Why am I getting a system overflow using big integer (System.Numerics)?


I am getting this error: System.OverflowException: 'The value is not a number.' I was under the impression that big integer could store any sized value (500 ^ 500 in this case), so I don't understand why this is happening.
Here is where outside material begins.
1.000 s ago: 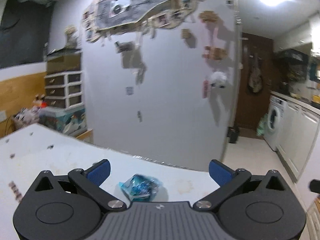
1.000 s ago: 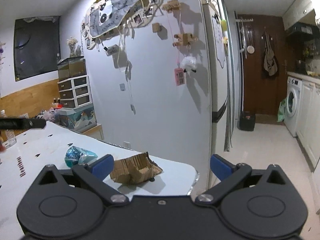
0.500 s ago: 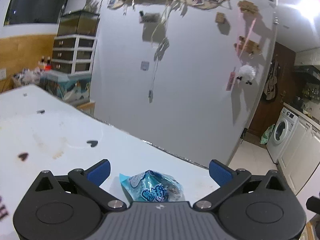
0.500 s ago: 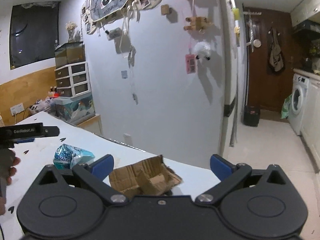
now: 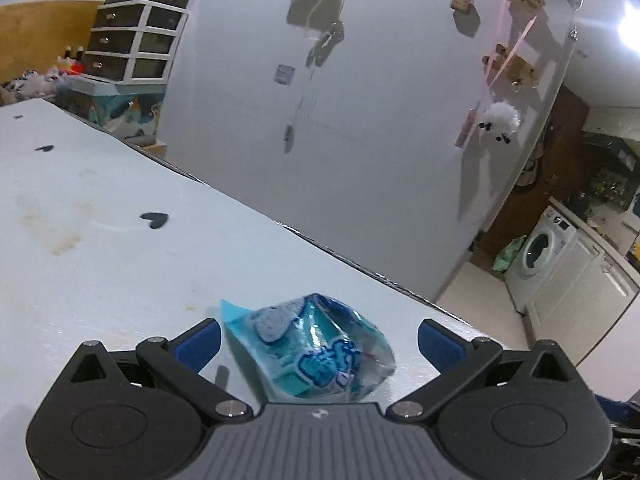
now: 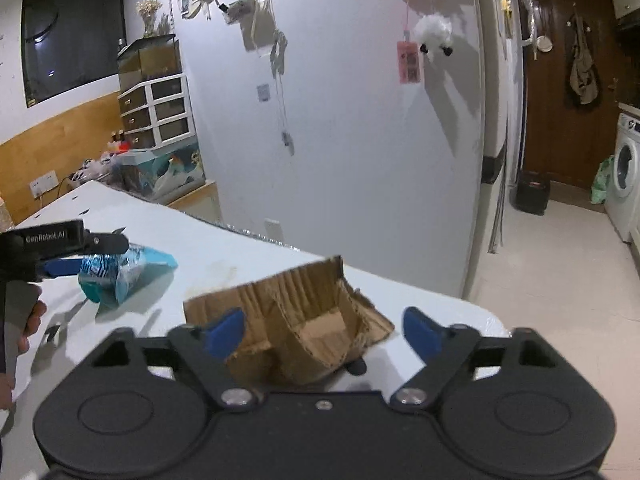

public int decode(int code)
{
   int totient = (p - 1) * (q - 1);
   int d = modInverse(e, totient);
   int pq = p * q;
   BigInteger decodedMessage = new BigInteger(Math.Pow(code, d) % pq);
   return (int)decodedMessage;
}

Solution

  • BigInteger decodedMessage = new BigInteger(Math.Pow(code, d) % pq);
    

    Well, Math.Pow(code, d) % pq is not a BigInteger, it's an expression of type double. Converting the result to a BigInteger won't have an effect until the computation is complete (and has overflowed).

    Math.Pow can easily overflow to Double.PositiveInfinity with large numbers, and Double.PositiveInfinity % someNumber yields Double.NaN. Calling new BigInteger(Double.NaN) yields the error you have described.

    You need to do the computation in BigInteger. Fortunately, there's a method for exactly that purpose (BigInteger.ModPow):

    BigInteger decodedMessage = BigInteger.ModPow(code, d, pq);
    

    (BigInteger.ModPow requires BigInteger parameters, but there are implicit conversions from int to BigInteger.)